[[ SUPPLIED DATA, beginning ]]

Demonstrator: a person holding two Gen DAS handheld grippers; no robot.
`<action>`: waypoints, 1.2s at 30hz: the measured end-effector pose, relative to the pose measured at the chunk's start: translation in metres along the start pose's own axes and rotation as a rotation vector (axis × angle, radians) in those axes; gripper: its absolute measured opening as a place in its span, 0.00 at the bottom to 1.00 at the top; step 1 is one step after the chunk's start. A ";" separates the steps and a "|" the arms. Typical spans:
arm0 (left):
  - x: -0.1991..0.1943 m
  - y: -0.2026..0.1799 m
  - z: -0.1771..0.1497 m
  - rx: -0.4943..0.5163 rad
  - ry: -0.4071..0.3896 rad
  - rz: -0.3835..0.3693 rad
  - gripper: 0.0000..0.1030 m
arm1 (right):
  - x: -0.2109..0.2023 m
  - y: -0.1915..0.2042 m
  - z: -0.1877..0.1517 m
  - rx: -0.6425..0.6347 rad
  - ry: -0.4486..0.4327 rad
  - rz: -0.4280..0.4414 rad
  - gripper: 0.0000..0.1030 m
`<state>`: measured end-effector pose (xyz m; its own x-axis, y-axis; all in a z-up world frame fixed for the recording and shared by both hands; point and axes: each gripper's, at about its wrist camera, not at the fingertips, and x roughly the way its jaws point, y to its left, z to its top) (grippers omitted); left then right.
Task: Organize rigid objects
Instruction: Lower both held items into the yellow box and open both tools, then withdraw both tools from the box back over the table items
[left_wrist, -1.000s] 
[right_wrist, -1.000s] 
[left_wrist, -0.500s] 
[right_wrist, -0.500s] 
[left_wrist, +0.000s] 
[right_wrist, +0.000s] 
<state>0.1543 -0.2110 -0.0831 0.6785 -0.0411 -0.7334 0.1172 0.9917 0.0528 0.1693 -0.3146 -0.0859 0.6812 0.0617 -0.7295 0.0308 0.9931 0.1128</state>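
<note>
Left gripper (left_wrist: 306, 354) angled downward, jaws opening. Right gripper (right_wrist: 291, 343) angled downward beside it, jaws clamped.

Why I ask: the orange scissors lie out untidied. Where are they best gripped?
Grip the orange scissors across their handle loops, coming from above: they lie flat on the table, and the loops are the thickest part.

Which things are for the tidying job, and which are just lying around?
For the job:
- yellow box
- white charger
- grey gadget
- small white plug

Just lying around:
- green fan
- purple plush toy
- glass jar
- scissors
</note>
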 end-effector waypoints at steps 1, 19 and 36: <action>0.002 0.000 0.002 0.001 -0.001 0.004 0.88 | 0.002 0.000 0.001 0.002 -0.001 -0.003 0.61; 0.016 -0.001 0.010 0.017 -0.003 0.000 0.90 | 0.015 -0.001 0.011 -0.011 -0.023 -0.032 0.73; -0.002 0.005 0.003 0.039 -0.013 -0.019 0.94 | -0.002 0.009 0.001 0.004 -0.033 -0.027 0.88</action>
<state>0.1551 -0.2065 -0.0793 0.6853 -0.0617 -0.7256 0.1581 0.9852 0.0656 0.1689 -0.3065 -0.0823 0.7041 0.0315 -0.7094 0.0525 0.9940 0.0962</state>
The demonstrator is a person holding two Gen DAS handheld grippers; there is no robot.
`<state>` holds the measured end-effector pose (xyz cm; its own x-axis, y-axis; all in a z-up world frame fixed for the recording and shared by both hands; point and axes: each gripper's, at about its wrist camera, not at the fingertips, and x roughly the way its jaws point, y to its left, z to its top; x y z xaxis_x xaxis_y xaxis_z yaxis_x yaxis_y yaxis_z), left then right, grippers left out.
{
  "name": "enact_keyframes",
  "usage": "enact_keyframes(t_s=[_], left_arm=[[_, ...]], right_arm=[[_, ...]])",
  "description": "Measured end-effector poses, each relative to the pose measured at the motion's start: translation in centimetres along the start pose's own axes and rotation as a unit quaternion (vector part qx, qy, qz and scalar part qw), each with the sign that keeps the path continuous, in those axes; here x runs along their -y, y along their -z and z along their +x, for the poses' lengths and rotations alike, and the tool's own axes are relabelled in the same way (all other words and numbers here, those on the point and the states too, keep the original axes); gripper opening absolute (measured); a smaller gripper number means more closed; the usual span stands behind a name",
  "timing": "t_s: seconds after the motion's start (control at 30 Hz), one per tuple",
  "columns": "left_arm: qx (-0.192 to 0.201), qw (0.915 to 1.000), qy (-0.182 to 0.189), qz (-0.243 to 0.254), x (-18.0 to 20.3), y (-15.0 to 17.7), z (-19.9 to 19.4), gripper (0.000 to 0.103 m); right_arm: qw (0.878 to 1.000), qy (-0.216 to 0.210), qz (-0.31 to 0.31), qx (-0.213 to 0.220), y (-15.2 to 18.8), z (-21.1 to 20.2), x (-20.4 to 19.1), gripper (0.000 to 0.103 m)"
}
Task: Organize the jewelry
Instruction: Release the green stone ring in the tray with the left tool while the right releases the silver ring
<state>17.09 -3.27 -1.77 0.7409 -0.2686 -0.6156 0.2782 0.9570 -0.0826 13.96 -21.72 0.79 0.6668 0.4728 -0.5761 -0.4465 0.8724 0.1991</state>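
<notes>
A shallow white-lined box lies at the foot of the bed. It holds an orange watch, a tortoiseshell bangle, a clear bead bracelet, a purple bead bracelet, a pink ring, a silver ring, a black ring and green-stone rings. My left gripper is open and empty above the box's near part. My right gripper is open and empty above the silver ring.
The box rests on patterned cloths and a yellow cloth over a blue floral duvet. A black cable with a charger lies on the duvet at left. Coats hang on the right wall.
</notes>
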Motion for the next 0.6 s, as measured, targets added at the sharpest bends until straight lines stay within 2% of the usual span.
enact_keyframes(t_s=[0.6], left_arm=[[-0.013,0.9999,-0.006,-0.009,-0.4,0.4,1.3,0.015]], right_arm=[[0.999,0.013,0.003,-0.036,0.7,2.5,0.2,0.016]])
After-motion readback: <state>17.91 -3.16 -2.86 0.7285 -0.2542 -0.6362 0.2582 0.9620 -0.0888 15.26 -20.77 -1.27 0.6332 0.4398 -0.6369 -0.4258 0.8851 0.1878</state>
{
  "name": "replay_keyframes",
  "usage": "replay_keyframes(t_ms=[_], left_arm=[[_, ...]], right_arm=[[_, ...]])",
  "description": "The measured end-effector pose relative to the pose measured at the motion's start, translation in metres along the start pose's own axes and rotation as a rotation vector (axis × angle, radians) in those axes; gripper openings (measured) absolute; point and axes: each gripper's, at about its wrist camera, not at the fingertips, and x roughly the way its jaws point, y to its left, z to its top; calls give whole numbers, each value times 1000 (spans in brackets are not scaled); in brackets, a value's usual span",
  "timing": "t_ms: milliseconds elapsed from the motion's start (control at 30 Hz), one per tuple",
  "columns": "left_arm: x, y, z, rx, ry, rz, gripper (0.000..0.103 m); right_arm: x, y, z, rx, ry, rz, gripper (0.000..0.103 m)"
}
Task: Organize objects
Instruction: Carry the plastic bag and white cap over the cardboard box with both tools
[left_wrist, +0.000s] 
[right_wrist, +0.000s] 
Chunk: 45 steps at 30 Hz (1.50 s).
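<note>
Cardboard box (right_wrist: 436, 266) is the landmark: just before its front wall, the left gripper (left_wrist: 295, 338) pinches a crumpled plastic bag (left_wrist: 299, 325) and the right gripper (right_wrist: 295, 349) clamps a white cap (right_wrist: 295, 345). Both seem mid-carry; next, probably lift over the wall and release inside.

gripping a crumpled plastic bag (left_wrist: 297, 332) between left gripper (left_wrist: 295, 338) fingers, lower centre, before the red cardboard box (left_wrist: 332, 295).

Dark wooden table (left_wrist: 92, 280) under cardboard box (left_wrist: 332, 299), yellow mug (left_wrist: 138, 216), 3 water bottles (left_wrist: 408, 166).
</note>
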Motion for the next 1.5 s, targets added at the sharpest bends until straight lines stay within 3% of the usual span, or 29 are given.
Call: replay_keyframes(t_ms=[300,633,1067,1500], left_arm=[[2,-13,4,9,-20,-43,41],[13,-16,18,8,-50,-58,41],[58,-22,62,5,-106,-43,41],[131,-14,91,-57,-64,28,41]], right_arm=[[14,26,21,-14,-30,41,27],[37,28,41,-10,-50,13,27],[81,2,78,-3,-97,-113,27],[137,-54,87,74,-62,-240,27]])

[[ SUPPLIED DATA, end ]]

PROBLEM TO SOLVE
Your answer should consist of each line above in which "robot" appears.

RESPONSE TO THIS TASK
Demonstrator: a person holding two Gen DAS handheld grippers; no robot.
The demonstrator is a person holding two Gen DAS handheld grippers; there is no robot.

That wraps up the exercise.